Some, to excuse the holy man, explain the passage as meaning that he so rejoiced in God's present favor as to make him later forgetful of the injuries inflicted on him by his brothers; but this (in my judgment) is far too forced.

Indeed, we must not strive anxiously to excuse Joseph's sin. Rather, I think, we are admonished how greatly we must be on our guard against the world's attractions, lest our minds be unduly gratified by them.

Consider Joseph: although he sincerely worships God, he is nevertheless so captivated by the sweetness of honor, and his mind so clouded, that he becomes indifferent to his father’s house and contents himself in Egypt.

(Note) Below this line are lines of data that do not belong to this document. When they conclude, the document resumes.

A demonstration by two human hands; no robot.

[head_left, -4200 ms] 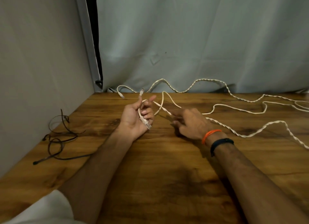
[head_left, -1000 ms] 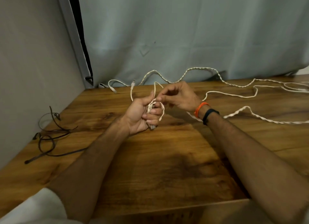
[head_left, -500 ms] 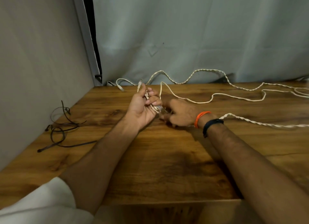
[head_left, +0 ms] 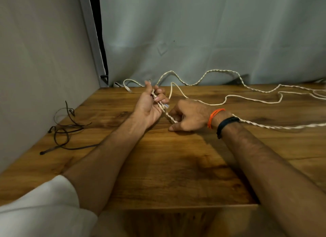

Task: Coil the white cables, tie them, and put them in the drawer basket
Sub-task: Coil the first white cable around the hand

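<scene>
The coiling step is in hand and only just begun: the left hand [head_left: 150,107], palm up at the middle of the wooden table [head_left: 176,166], curls its fingers round the first few turns of the white cable [head_left: 254,99], with a plug end showing just beside its fingertips. The right hand [head_left: 189,117] rests low on the table just beside it, fingers bent round the twisted run of cable that leads out from under its wrist toward the right edge. Most of the cable lies loose in long waves along the far side of the table against the grey curtain [head_left: 211,33], so tying is some way off and no drawer basket is in view. The next move likely calls for the right hand to draw in slack and lay another loop over the left fingers without letting the held turns slip. A dark cord [head_left: 65,129] lies tangled at the left by the wall. Compared with a second ago, the right hand has dropped from the raised pinch above the left hand down to the table.
</scene>
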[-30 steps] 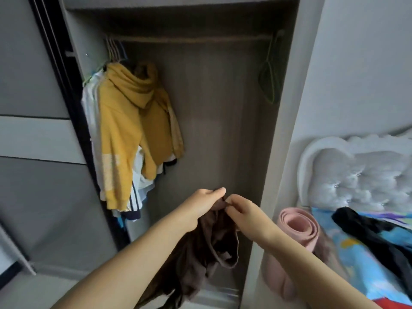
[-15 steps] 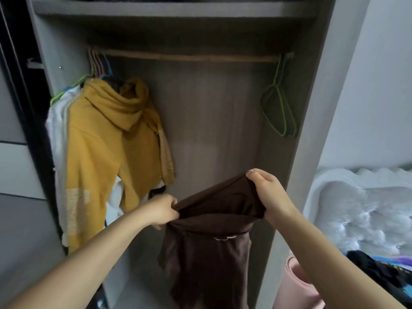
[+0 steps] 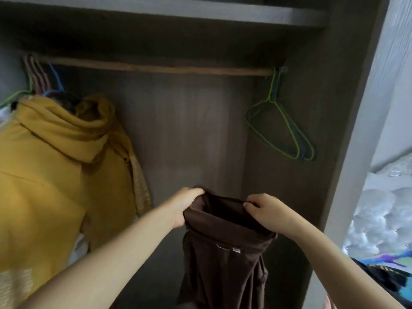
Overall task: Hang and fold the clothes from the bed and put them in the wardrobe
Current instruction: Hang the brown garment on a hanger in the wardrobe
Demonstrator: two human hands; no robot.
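Observation:
I stand at the open wardrobe [image 3: 334, 108]. A dark brown garment [image 3: 225, 259] hangs in front of me, held by its top edge. My left hand [image 3: 186, 206] grips the left end of that edge and my right hand [image 3: 265, 209] pinches the right end, so the opening is spread between them. The rest of the cloth drops straight down. Above runs the wooden rail [image 3: 156, 68]. Empty green and blue hangers [image 3: 283, 130] hang at the rail's right end.
A yellow hooded top [image 3: 51, 166] fills the left of the wardrobe, on one of several hangers [image 3: 38, 74]. A shelf [image 3: 178, 7] sits above the rail. At the right is a tufted white headboard [image 3: 383, 210] and the bed with dark clothing [image 3: 383, 277].
My hands have spread the bunched brown garment open by its top edge. I have moved closer to the wardrobe, and the view has tilted up toward the rail.

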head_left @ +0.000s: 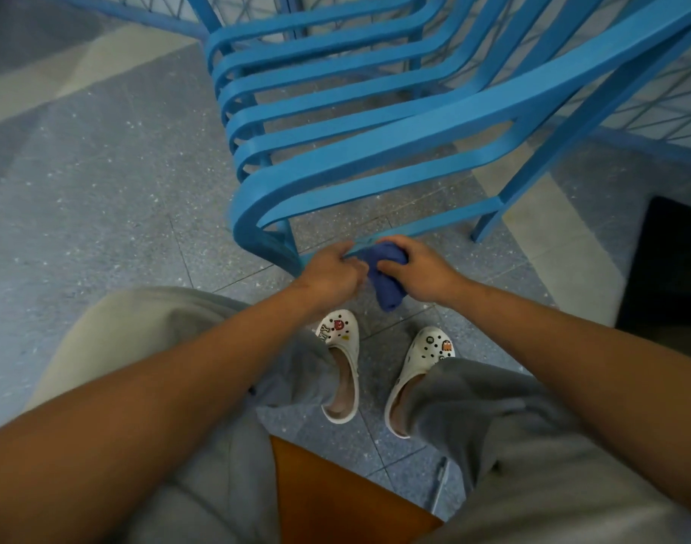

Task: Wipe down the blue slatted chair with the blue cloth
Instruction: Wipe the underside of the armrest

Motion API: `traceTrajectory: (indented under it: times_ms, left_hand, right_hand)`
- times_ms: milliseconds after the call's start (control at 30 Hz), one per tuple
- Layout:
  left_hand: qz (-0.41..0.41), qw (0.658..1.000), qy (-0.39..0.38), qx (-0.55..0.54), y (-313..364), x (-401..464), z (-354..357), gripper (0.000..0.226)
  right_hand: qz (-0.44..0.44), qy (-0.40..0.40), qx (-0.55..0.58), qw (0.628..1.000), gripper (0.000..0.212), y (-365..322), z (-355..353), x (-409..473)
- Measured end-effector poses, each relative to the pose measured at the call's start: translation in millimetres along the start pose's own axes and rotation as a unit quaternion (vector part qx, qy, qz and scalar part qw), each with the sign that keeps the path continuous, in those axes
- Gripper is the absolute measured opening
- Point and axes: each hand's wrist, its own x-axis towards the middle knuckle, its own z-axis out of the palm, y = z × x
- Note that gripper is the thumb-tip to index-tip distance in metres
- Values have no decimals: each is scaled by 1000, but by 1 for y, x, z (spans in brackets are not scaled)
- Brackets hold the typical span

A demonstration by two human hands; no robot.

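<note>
The right hand [414, 270] has its fingers [391, 245] curled over a bunched blue cloth [387, 284], clamped on it from above; the cloth's loose end hangs below those fingers toward the floor [100, 190]; the cloth's upper part sits against the lowest front rail of the blue slatted chair [375, 151], just past the fingertips. The left hand [328, 274] is just beside the cloth on its other side; its fingers [341, 251] are curled in, and they seem to pinch the cloth's edge or the rail there, though which of the two I cannot tell, as motion blur hides the contact. The two hands are nearly touching, with the cloth between them; the chair's curved front corner stands just beyond the left fingers, and its slats run up and away from both hands; a rear leg stands well off to the right of the right fingers. Below the fingers, on the speckled floor, are two white clogs [341, 363] with small charms; grey trouser legs [493, 418] cover the ankles; an orange-brown seat edge [336, 500] shows nearest the camera; a dark mat [669, 265] lies far right of the right fingers.
</note>
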Motion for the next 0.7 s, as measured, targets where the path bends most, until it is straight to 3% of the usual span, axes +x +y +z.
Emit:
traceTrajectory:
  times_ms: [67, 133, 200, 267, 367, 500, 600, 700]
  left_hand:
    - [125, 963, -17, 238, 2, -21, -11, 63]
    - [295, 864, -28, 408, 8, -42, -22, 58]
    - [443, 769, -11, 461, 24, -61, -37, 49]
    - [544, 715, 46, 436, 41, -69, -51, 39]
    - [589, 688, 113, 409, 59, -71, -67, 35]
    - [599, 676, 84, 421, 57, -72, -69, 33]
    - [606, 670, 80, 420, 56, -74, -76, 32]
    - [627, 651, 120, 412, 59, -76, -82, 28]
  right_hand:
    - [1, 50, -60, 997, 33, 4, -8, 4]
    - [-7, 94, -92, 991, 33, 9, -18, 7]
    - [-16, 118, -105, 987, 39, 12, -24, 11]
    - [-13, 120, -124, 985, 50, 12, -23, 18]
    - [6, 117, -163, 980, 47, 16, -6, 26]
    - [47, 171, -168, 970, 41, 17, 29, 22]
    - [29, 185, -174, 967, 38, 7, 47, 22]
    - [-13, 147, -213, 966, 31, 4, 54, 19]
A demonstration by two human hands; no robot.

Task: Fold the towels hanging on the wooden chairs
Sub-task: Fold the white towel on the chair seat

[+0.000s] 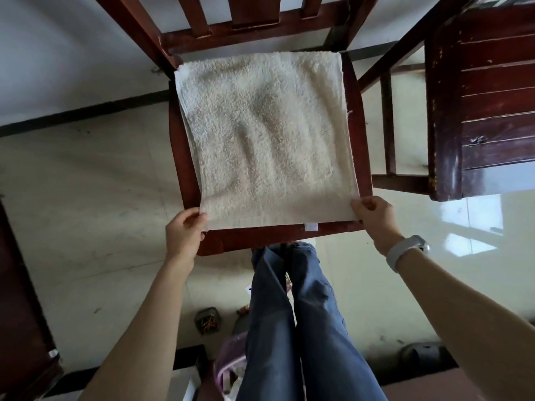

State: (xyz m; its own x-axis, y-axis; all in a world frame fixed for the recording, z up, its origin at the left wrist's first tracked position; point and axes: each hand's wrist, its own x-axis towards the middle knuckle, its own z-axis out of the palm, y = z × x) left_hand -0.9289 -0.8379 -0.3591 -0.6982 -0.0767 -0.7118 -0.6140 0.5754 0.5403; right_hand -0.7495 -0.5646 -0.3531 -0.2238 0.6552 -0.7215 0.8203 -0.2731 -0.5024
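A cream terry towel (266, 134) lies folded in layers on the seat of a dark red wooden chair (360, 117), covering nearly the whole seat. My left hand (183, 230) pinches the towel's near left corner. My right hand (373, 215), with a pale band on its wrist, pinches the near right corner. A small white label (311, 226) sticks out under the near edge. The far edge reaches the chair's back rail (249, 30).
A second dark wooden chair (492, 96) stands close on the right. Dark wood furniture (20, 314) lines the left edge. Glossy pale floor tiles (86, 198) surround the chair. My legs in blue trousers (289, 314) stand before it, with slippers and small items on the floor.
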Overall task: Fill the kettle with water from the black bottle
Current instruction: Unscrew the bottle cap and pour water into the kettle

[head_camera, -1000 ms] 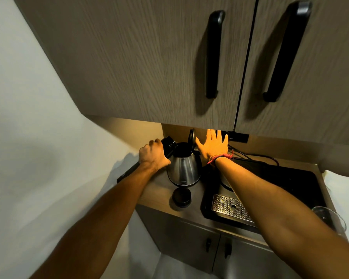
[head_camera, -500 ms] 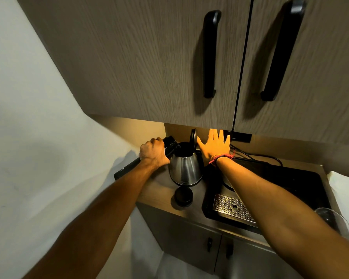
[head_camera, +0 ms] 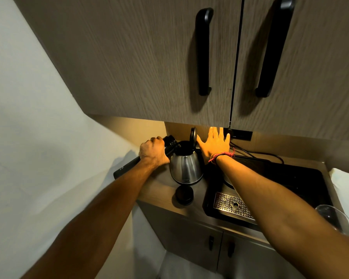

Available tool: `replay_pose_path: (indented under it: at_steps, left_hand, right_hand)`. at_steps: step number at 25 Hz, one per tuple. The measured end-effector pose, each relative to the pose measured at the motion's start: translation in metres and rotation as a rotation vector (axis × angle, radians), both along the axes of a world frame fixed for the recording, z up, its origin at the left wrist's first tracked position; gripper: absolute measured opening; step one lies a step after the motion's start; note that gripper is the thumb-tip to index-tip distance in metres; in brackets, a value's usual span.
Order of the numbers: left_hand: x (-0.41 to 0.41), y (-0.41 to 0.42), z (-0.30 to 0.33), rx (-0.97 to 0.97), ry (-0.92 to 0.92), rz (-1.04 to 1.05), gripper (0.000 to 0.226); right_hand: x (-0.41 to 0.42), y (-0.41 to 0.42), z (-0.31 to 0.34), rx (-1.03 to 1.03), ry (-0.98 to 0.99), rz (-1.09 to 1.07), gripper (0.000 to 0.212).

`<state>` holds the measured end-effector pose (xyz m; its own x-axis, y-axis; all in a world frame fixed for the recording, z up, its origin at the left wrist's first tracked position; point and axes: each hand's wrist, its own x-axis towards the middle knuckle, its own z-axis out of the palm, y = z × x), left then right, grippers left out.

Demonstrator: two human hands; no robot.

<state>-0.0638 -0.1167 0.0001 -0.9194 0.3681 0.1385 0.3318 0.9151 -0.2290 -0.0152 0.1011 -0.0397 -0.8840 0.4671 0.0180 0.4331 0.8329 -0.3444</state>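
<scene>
A steel kettle (head_camera: 186,169) stands on the counter with its black lid (head_camera: 193,136) flipped up. My left hand (head_camera: 152,153) grips the black bottle (head_camera: 127,168), which is tilted, its open mouth (head_camera: 170,142) at the kettle's rim. No stream of water can be made out. My right hand (head_camera: 215,144) is spread flat, fingers apart, against the kettle's handle side just behind the lid; the handle itself is hidden by it. A round black cap (head_camera: 184,195) lies on the counter in front of the kettle.
A black induction hob (head_camera: 302,178) with a perforated metal grille (head_camera: 233,206) lies right of the kettle. Cables (head_camera: 256,153) run along the back wall. A clear glass (head_camera: 333,217) stands at the right edge. Wall cupboards (head_camera: 149,57) hang low overhead.
The view has shifted slightly. Both hands, the bottle and the kettle keep their positions; the bottle stays tilted at the kettle's opening.
</scene>
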Motion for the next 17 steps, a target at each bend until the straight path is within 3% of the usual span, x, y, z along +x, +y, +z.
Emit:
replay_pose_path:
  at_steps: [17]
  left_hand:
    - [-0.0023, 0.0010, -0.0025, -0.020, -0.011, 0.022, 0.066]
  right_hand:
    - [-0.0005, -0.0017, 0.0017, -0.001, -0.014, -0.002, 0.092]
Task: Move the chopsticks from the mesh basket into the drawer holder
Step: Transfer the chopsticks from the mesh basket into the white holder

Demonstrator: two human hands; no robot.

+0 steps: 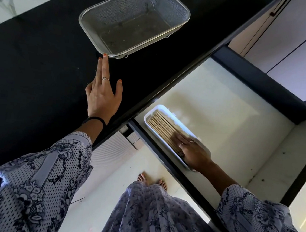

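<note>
The mesh basket (134, 21) is sitting on the black bench (33, 69), and no chopsticks are showing inside it. The left hand (103, 95) is reaching over the bench with fingers straight and spread, one fingertip touching the basket's near rim; its grip is holding nothing. A ring is showing on one finger and a dark band (94, 120) is circling the wrist.

Below the bench edge, the drawer (222, 106) is standing pulled out. The white holder (156, 110) is lying on the drawer floor near its left side. The chopsticks (161, 126) are lying side by side in the holder, in a flat row. The right hand (191, 151) is resting flat on the near ends of the chopsticks, fingers extended and pressing down, its grip not curling around them. Patterned sleeves are covering both forearms.
</note>
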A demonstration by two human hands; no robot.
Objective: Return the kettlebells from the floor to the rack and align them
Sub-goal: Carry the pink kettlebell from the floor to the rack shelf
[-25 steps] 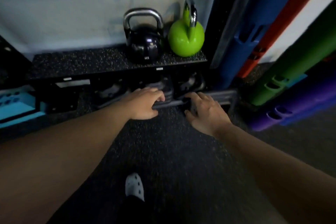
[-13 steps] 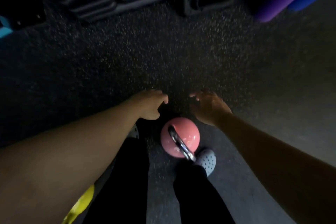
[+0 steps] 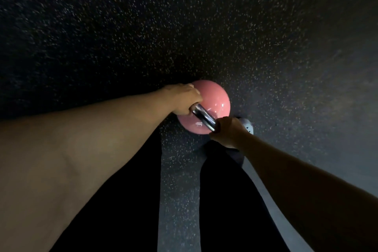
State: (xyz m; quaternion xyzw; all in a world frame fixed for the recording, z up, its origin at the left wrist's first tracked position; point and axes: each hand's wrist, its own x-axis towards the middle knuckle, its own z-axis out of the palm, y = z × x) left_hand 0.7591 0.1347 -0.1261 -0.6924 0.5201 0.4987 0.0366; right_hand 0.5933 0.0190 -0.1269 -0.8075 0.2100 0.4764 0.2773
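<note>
A pink kettlebell [image 3: 214, 100] with a shiny steel handle [image 3: 204, 117] sits on the dark speckled floor between my feet. My left hand [image 3: 184, 98] is closed around the far-left end of the handle. My right hand [image 3: 227, 131] is closed around its near-right end. Whether the bell rests on the floor or is lifted off it cannot be told. The rack is out of view.
Dark speckled rubber floor [image 3: 184, 26] fills the view ahead. My two legs in black trousers [image 3: 225, 200] stand below the bell, and a grey shoe [image 3: 247, 126] shows just right of my right hand.
My view has dropped from the rack down to the floor. Both hands, open above the pink kettlebell half a second ago, have come down and closed on its handle.
</note>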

But this was almost to wander from the fold of God.

It was, indeed, a fitting modesty that, from a desire to proclaim God's goodness toward him, he was not ashamed to preserve a memorial of his humbled condition in the names of his sons.

Those who are raised to a high position from an obscure and ignoble origin often desire to erase the knowledge of their beginnings, because they consider it disgraceful to themselves. Joseph, however, valued the acknowledgment of God's grace more highly than an ostentatious future nobility.